● Task goal
Write only the number of lines in the entries that hold the string "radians".

● Data records
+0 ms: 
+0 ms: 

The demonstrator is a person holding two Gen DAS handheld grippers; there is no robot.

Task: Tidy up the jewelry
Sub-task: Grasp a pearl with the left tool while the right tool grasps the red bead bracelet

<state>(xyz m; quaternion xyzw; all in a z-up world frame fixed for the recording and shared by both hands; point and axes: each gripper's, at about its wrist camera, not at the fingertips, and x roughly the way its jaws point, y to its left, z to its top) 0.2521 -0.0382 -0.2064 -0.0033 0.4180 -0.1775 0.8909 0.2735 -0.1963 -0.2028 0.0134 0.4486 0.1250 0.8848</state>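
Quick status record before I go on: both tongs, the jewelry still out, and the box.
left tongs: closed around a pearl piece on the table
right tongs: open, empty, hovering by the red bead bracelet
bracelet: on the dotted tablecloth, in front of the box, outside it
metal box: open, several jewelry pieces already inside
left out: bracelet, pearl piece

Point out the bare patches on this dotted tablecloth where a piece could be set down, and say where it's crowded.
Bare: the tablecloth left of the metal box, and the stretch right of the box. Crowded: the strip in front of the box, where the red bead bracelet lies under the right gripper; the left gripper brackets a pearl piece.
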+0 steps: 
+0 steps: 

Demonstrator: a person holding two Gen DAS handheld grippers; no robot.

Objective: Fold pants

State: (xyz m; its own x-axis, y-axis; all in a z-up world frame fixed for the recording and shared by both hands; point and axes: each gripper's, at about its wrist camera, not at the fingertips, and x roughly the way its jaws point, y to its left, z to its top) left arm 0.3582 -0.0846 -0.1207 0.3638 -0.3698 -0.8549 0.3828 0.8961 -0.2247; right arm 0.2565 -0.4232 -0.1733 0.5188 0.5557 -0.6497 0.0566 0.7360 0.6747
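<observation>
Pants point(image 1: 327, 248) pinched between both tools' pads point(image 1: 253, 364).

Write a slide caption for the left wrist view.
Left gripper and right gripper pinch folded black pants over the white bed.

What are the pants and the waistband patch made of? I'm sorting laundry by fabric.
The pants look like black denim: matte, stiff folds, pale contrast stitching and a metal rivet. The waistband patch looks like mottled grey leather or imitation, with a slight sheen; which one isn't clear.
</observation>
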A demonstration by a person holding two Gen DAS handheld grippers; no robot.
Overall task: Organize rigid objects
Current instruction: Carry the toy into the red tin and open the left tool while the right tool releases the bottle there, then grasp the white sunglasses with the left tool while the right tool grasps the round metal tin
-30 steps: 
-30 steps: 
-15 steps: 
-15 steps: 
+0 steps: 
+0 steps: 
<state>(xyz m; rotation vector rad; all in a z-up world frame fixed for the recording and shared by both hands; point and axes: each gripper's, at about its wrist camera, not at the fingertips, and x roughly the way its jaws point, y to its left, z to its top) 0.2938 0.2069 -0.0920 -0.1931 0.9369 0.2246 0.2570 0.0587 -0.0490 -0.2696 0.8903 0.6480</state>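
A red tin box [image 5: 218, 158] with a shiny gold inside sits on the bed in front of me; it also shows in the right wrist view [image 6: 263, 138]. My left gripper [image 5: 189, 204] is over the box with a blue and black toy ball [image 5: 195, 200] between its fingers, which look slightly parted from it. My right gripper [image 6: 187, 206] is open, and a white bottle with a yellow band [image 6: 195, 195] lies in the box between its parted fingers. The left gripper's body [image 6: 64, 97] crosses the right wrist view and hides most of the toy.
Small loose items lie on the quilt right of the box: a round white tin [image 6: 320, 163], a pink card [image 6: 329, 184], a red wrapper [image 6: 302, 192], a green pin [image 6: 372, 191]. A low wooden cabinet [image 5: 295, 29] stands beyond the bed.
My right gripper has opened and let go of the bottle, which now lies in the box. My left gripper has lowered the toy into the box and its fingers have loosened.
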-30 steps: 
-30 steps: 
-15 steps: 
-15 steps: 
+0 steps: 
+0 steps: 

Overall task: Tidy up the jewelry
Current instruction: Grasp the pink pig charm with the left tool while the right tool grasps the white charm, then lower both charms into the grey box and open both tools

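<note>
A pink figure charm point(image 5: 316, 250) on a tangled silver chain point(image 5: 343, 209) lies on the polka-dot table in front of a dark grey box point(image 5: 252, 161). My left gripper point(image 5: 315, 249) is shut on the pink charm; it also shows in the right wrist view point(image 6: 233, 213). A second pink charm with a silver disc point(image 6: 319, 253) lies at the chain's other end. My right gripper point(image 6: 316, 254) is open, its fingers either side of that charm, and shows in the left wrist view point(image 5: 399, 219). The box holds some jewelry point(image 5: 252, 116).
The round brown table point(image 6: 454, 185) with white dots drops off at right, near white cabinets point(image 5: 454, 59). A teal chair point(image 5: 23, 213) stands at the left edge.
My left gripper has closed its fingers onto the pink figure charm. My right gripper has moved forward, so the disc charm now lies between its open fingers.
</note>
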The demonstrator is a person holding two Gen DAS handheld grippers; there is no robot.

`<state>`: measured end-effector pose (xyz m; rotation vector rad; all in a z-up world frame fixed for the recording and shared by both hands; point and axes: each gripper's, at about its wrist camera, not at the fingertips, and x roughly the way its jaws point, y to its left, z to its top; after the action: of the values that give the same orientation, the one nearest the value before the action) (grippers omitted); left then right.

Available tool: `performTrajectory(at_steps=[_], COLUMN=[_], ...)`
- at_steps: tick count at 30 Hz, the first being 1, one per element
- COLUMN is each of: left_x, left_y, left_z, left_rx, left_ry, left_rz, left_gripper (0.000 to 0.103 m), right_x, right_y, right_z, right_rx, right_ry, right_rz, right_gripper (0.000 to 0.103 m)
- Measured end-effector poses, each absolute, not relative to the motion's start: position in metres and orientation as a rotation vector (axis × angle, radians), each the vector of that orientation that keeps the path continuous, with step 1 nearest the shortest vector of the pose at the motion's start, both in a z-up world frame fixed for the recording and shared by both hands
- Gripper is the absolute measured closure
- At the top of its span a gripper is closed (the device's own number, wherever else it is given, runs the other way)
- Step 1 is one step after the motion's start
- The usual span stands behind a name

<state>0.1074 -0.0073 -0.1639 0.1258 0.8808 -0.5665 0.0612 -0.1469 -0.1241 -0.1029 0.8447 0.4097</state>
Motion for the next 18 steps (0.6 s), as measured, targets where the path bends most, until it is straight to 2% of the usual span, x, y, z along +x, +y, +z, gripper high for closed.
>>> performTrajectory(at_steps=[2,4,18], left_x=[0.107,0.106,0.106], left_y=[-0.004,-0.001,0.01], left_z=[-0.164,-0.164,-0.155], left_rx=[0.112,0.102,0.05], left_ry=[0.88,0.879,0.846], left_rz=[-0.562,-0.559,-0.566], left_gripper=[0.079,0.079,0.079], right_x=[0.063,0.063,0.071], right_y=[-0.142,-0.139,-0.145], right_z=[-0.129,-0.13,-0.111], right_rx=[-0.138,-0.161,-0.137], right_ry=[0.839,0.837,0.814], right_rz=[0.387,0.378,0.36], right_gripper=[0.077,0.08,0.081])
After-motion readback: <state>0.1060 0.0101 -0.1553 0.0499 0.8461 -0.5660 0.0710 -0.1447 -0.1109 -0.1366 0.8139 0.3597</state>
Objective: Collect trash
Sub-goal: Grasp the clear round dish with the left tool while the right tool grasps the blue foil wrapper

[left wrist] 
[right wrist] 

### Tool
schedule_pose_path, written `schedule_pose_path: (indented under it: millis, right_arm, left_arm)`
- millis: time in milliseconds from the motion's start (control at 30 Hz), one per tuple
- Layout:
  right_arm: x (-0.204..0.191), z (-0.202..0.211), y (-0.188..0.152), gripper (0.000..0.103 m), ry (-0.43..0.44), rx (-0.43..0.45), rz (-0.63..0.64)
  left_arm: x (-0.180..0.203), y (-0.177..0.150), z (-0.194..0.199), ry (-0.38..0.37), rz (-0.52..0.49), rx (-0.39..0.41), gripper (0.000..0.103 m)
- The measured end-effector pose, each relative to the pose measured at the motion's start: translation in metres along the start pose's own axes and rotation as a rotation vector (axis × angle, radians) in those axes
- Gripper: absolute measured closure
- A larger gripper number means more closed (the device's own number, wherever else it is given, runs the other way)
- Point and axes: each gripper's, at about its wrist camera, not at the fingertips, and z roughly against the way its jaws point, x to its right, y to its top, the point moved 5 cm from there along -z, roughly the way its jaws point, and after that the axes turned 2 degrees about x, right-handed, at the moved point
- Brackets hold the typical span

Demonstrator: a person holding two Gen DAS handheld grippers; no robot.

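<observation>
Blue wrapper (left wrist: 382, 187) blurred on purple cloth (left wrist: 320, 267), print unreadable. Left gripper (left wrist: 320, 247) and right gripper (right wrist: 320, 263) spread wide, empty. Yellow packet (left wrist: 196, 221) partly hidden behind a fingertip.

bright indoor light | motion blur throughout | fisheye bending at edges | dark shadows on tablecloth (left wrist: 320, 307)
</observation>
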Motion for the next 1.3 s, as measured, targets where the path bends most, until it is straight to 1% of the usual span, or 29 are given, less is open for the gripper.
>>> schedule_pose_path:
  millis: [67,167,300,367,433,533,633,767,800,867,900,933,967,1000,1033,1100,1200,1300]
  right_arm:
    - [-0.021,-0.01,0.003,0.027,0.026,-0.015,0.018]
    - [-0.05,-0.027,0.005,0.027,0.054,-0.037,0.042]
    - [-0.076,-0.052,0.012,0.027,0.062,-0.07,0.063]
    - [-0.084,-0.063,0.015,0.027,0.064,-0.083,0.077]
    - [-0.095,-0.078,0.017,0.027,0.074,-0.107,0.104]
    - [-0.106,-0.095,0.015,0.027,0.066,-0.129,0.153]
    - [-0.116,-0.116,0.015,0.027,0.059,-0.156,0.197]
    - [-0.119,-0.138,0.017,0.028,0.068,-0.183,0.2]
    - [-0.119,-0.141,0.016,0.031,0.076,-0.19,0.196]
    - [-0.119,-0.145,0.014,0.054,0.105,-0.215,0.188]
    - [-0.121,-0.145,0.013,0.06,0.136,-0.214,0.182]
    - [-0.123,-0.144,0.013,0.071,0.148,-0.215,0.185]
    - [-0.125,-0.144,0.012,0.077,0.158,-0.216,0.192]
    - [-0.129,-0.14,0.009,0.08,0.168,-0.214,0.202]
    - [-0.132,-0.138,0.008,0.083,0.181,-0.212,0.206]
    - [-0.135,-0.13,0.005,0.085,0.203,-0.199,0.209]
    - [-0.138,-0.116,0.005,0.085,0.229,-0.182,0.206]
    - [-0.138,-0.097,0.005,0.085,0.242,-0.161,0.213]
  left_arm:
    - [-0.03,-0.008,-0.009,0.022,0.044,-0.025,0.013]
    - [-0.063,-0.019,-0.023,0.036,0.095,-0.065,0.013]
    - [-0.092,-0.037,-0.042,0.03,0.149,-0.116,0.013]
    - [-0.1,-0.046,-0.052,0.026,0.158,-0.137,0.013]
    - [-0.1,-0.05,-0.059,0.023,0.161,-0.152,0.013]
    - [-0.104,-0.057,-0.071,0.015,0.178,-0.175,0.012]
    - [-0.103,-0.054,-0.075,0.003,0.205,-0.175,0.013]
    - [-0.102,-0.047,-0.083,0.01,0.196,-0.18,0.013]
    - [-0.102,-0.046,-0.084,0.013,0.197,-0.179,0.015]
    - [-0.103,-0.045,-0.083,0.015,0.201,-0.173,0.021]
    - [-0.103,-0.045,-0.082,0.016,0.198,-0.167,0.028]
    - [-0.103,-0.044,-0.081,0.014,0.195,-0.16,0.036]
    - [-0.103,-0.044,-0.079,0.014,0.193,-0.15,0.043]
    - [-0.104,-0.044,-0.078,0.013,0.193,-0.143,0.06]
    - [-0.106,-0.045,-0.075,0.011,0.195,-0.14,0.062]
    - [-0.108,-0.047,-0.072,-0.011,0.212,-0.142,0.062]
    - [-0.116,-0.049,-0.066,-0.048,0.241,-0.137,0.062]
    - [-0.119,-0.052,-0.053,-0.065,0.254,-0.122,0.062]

● Output below
2